PROBLEM REQUIREMENTS – Copy out every line of the data where the word "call" is found.

■ ■ ■ ■ ■

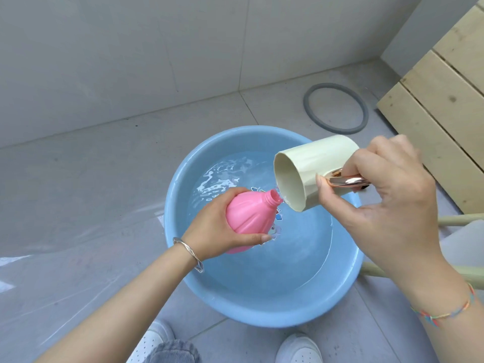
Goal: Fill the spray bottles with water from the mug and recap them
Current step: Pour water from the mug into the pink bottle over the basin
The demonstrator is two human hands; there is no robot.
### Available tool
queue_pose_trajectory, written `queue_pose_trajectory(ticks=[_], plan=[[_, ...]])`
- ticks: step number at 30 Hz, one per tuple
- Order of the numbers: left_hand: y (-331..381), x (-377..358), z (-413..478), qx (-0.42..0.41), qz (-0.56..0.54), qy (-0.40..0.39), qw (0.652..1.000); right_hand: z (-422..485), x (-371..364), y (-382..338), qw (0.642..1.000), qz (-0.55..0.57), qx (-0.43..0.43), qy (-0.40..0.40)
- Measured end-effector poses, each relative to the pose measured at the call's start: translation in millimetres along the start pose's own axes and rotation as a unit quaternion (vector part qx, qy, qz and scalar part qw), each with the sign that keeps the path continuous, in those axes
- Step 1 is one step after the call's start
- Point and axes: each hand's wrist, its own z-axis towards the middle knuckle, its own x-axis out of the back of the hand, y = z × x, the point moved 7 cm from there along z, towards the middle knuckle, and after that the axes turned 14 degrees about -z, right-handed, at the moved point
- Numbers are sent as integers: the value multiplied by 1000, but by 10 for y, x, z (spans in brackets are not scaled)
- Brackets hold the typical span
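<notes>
Both hands are busy over a round blue basin (262,314) that stands on the grey tiled floor (104,158) and holds shallow water (264,247). One left hand (209,227) wraps the bulging body of one pink spray bottle (247,216): fingers curl over its far side and the thumb lies along its near side, so the grip is closed round it. The bottle is tilted, its open threaded neck pointing up and to the right, toward the other hand. One right hand (387,197) grips one cream mug (311,166) by its shiny rose-gold handle (348,180), with the thumb laid along the handle toward the mug's wall and the other fingers curled behind it. The mug is tipped almost onto its side, mouth facing left, and its lower lip sits just beside the bottle's neck, where a little water glints between the two. Bottle and mug both hang above the water, between the two hands and apart from the basin's rim. A silver bangle (189,254) circles the left wrist and a thin coloured bracelet (445,311) the right. Farther back on the floor lies one grey ring (309,111), near a pale wooden slatted panel (445,106) at the right edge. Two white shoes (154,339) show at the bottom of the view, just below the basin.
</notes>
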Motion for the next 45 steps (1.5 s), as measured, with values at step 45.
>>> queue_pose_trajectory(ticks=[45], plan=[[-115,143,-41,37,-103,70,991,-1049,-1357,746,926,4,-169,-338]])
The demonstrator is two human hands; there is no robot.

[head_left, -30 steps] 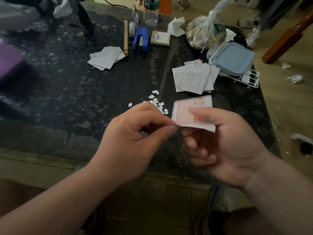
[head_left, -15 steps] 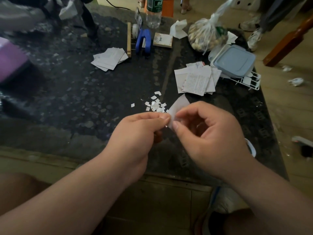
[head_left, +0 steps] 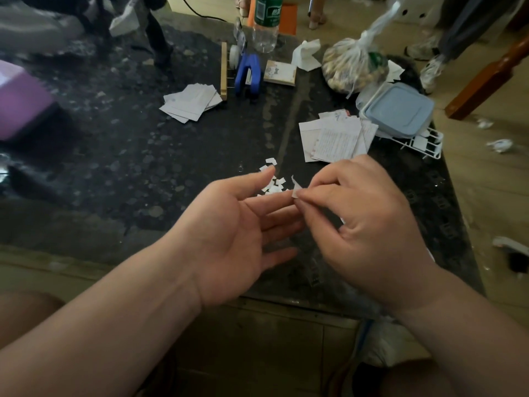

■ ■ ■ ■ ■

ANSWER FOR THE TASK –
- Measured end-effector poses, each relative to the pose measured at the call's start: translation in millimetres along the start pose's own axes and rotation as a unit quaternion (vector part qx, qy, qz and scalar part qw), each with the sign that keeps the path continuous, in those axes
- Step 1 is one step after the call's start

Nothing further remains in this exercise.